_Work to complete_: Nothing but the pictures should be dropped; repeat the rest of the data below exactly.

_The data_:
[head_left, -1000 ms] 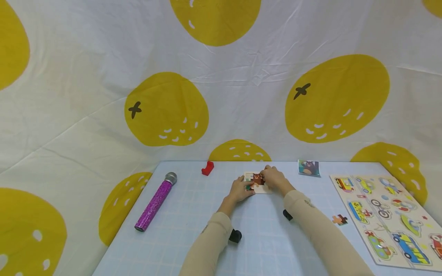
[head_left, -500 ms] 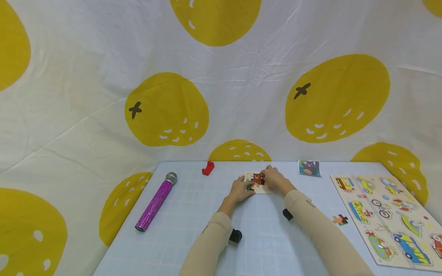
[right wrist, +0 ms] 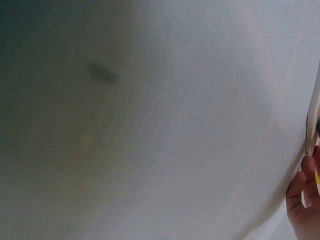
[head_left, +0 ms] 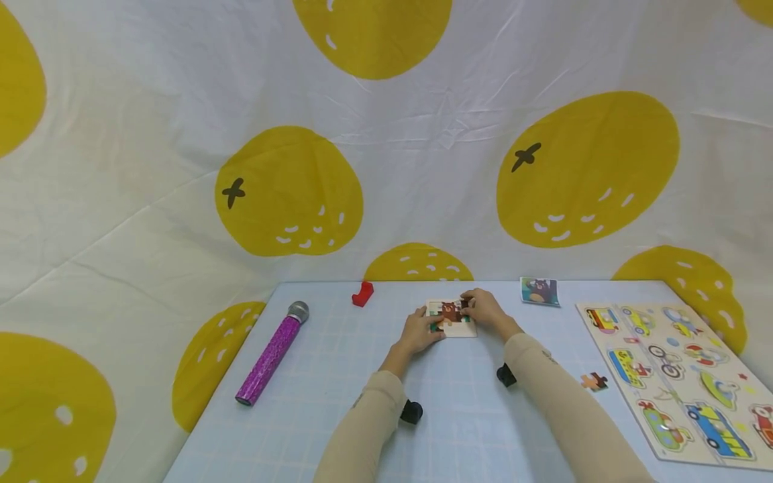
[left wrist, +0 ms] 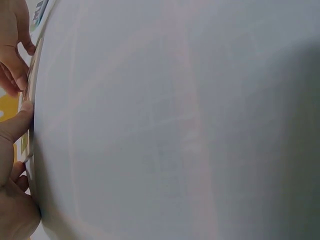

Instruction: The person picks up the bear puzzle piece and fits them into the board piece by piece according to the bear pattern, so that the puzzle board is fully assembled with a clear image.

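Observation:
A small bear jigsaw puzzle (head_left: 451, 312) in a pale tray lies flat near the table's back edge in the head view. My left hand (head_left: 419, 332) holds its left side, the thumb lying over the picture and other fingers at the edge; the left wrist view shows this thumb (left wrist: 22, 120) on top. My right hand (head_left: 488, 312) is at the upper right corner, thumb and index finger around a dark jigsaw piece (head_left: 464, 304) there. The right wrist view catches only fingertips (right wrist: 309, 167) beside the tray's edge. Part of the picture is hidden under the fingers.
A purple glitter microphone (head_left: 272, 355) and a red block (head_left: 363, 294) lie to the left. On the right are a bear picture card (head_left: 540, 292), a loose jigsaw piece (head_left: 594, 382) and a large wooden vehicle puzzle board (head_left: 670, 436). A patterned curtain (head_left: 423, 201) hangs behind the table.
My right hand has shifted slightly right, uncovering more of the puzzle's right side and a piece near the corner. The left hand stays in place.

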A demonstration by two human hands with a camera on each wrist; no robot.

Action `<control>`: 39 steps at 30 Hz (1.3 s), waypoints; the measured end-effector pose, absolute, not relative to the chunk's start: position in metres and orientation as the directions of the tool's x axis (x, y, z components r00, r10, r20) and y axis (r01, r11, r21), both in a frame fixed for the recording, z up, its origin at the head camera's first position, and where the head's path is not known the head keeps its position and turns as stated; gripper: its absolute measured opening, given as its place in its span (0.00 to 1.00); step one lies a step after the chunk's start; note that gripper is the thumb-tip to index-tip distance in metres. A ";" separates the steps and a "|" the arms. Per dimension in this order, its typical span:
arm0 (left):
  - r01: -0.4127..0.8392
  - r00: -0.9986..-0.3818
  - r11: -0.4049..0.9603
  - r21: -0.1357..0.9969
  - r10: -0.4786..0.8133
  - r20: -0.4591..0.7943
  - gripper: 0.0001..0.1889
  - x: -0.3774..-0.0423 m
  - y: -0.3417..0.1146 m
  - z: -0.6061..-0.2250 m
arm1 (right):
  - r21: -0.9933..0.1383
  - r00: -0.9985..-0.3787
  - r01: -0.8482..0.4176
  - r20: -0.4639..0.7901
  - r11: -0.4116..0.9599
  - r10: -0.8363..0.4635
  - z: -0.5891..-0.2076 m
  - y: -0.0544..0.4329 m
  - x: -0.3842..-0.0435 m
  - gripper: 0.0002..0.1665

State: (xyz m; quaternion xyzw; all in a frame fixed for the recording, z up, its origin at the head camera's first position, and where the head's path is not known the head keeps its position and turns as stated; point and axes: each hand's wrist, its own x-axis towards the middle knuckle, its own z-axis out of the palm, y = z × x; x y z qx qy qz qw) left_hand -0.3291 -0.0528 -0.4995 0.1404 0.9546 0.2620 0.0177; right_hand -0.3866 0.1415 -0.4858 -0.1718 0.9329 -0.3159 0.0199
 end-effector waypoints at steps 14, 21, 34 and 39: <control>0.276 -0.955 0.837 0.472 0.295 0.036 0.25 -0.330 -0.053 -0.498 | -0.565 -0.927 -0.341 0.071 0.751 -0.367 -0.487 0.135 -0.391 0.14; 0.287 -0.953 0.833 0.473 0.300 0.049 0.24 -0.331 -0.054 -0.499 | -0.436 -0.907 -0.389 0.025 0.812 -0.421 -0.480 0.132 -0.387 0.14; 0.277 -0.954 0.832 0.480 0.297 0.036 0.24 -0.332 -0.054 -0.502 | -0.342 -0.931 -0.326 -0.049 0.882 -0.363 -0.478 0.128 -0.379 0.17; 0.268 -0.958 0.847 0.460 0.285 0.033 0.25 -0.333 -0.054 -0.502 | -0.487 -0.939 -0.300 0.000 0.820 -0.344 -0.483 0.136 -0.386 0.15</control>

_Reply to the task_:
[head_left, -1000 ms] 
[head_left, -500 ms] 
[right wrist, +0 ms] 
[head_left, +0 ms] 
[left wrist, +0 ms] 

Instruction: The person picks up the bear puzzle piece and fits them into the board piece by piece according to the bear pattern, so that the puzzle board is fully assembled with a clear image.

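Observation:
A small bear jigsaw puzzle (head_left: 451, 312) in a pale tray lies flat near the table's back edge in the head view. My left hand (head_left: 419, 332) holds its left side, the thumb lying over the picture and other fingers at the edge; the left wrist view shows this thumb (left wrist: 22, 120) on top. My right hand (head_left: 488, 312) is at the upper right corner, thumb and index finger around a dark jigsaw piece (head_left: 464, 304) there. The right wrist view catches only fingertips (right wrist: 309, 167) beside the tray's edge. Part of the picture is hidden under the fingers.
A purple glitter microphone (head_left: 272, 355) and a red block (head_left: 363, 294) lie to the left. On the right are a bear picture card (head_left: 540, 292), a loose jigsaw piece (head_left: 594, 382) and a large wooden vehicle puzzle board (head_left: 670, 436). A patterned curtain (head_left: 423, 201) hangs behind the table.
My right hand has shifted slightly right, uncovering more of the puzzle's right side and a piece near the corner. The left hand stays in place.
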
A demonstration by two human hands with a camera on each wrist; no robot.

Action `<control>`: 39 steps at 30 Hz (1.3 s), waypoints; the measured end-effector pose, absolute, not relative to the chunk's start: position in metres and orientation as the directions of the tool's x axis (x, y, z components r00, r10, r20) and y axis (r01, r11, r21), both in a frame fixed for the recording, z up, its origin at the head camera's first position, and where the head's path is not known the head keeps its position and turns as stated; gripper: its absolute measured opening, given as its place in its span (0.00 to 1.00); step one lies a step after the chunk's start; note that gripper is the thumb-tip to index-tip distance in metres. A ";" separates the steps and a "|" the arms. Per dimension in this order, its typical span:
arm0 (left):
  - r01: -0.4127..0.8392
  - r00: -0.9986..-0.3818
  - r11: -0.4049..0.9603
  - r21: -0.1357..0.9969
  - r10: -0.4786..0.8133
  - r20: -0.4591..0.7943
  - gripper: 0.0001..0.1889
  - x: -0.3774..-0.0423 m
  - y: -0.3417..0.1146 m
  - z: -0.6061..-0.2250 m
arm1 (right):
  - r21: -0.9933..0.1383
  - r00: -0.9985..-0.3787
  - r01: -0.8482..0.4176
  - r20: -0.4639..0.7901
  - r11: -0.4116..0.9599
  - r10: -0.8363..0.4635
  - z: -0.5891..-0.2076 m
  - y: -0.0544..0.4329 m
  - x: -0.3842..-0.0435 m
  - gripper: 0.0002..0.1665

State: (xyz m; quaternion xyzw; all in a frame fixed for the recording, z up, its origin at the head camera's first position, and where the head's path is not known the head keeps its position and turns as stated; point and axes: each hand's wrist, its own x-axis towards the middle knuckle, its own z-axis out of the palm, y = z × x; x y z qx qy qz qw) left_hand -0.3291 -0.0528 -0.4995 0.1404 0.9546 0.2620 0.0177; right_hand -0.3866 0.1415 -0.4858 -0.1718 0.9329 -0.3159 0.0199
 end-effector waypoints at steps 14, 21, 34 and 39: <control>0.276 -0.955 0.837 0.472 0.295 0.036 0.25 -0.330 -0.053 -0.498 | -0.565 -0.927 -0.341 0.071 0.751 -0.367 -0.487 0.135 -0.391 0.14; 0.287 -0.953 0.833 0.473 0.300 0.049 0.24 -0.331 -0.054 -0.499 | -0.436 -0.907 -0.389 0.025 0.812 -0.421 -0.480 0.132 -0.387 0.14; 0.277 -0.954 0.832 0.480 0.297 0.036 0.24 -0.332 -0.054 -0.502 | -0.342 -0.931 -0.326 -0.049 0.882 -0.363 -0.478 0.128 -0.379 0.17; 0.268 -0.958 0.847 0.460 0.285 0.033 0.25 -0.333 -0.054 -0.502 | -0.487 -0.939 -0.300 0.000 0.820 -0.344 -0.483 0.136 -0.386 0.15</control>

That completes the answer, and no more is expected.